My husband and I, sans children, were looking forward to trying out this park down in Springwater, NY- the Harriet Hollister Spencer State Recreation area. To be honest, we had never heard of it before, but we must have been the only ones, because it is one of the few places we have hiked where we have run into other hikers (and in this case mountain bikers). We were surprised because the entrance was on a rather secluded road but as soon as we pulled onto the main entrance road into the park, it was apparent why it is so popular! The view alone would be enough for me to visit this park.
As we got out of the car to enjoy this amazing view of Honeoye Lake, a biker appeared on the trail below us, and told us if we looked carefully we could see the tiny tops of buildings in Rochester, NY which is about 40 miles away! I can only imagine how spectacular this view will be when the foliage is at peak and hopefully I can make it back to share some photos of it.
When you pull into the park, there is nice area with picnic tables and a bathroom (no running water and noted as a comfort station on the trail map) and plenty of parking space to start your hike. As you look at the trail map, we parked and started our hike just past the abandoned shed on C4 (Corridor 4). I was just hiking along, enjoying the forest view, when I suddenly rolled my ankle on the uneven ground. Disclaimer… the trails here are not smooth.. they are uneven and rocky.. but they aren’t difficult to navigate. I tend to be on the clumsy side especially when I’m not paying attention to the terrain.
Luckily, there was a bench right in front of me, so I hobbled over to it and sat, trying to breathe through the pain for a few minutes while my husband hovered around me, saying we needed to pack it up and go home. Well, in what may have been not one of my smarter moves, but definitely one of my stubborn ones, I insisted that we were going to hike the trail with the help of a walking stick my husband found that was perfectly formed for the job.
So for three miles we hiked along one of the wider trails, C4, to eventually Upper and Lower Sidewinder Trails. It would help to take a map.. while the trails are marked at intersections, there aren’t many markers along the trails themselves and with so many interconnecting mountain biking trails, it was often hard to tell which trail we were actually on. There are points when the trail is wider and then narrows, there are some long inclines and declines and the trails themselves are by no means manicured. Be prepared to hike through mud, rocks,and uneven terrain with dips and holes (!) but also be ready to enjoy some beautiful wooded views, wildlife and the peace and quiet of the deep woods. If you are a biker, this is a popular spot with many trails… as well as cross-country skiing. snow-shoeing and snowmobiling trails.

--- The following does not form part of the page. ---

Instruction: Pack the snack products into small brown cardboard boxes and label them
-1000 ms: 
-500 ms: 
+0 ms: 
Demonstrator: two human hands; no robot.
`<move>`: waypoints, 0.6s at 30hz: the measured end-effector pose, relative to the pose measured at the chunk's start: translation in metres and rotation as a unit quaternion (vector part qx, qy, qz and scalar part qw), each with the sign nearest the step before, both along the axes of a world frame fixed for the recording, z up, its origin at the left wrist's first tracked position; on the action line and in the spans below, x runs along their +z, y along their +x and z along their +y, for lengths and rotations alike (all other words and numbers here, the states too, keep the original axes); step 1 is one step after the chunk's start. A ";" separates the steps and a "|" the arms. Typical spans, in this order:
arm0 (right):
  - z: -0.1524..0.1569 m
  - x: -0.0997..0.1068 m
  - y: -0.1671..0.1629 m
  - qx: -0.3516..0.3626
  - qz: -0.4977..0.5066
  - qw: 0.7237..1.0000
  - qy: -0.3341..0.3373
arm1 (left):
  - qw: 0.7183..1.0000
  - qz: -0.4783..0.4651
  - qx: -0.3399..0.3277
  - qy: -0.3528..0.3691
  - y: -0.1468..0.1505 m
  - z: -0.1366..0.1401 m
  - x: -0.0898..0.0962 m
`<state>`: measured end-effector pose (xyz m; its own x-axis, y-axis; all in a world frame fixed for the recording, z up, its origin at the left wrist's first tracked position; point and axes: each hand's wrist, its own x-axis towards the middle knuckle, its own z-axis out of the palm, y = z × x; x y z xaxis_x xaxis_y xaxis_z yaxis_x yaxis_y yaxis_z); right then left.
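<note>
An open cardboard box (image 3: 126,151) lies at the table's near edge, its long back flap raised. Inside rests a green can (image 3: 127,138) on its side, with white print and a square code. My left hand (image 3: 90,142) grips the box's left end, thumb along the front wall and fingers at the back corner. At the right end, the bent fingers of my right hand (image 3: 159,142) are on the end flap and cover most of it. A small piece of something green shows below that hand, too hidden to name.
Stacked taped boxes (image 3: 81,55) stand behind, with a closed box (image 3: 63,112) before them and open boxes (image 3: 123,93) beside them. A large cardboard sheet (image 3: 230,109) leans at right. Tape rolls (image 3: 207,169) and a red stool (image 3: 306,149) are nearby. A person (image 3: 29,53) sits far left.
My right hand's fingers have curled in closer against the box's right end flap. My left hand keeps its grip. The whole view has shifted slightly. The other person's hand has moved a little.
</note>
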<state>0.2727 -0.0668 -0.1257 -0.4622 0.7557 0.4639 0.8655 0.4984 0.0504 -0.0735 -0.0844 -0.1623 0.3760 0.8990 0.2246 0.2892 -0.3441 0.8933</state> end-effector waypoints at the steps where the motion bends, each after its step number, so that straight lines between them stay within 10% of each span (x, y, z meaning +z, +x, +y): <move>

Would I take children? I probably wouldn’t navigate far into the woods with younger children, but older children would be able to handle the hike.. and a comfort station at the beginning and end of the trail is an added perk! Also… something to consider… hunting is allowed in this management area, so I’d use common sense when hiking during hunting season.
As for my ankle.. I ended up finishing the hike, going for x-rays and finding out that I had an avulsion fraction, where the ligament tears away from the ankle bone and takes some bone chip with it. Needless to say, my hiking days are on hold for awhile!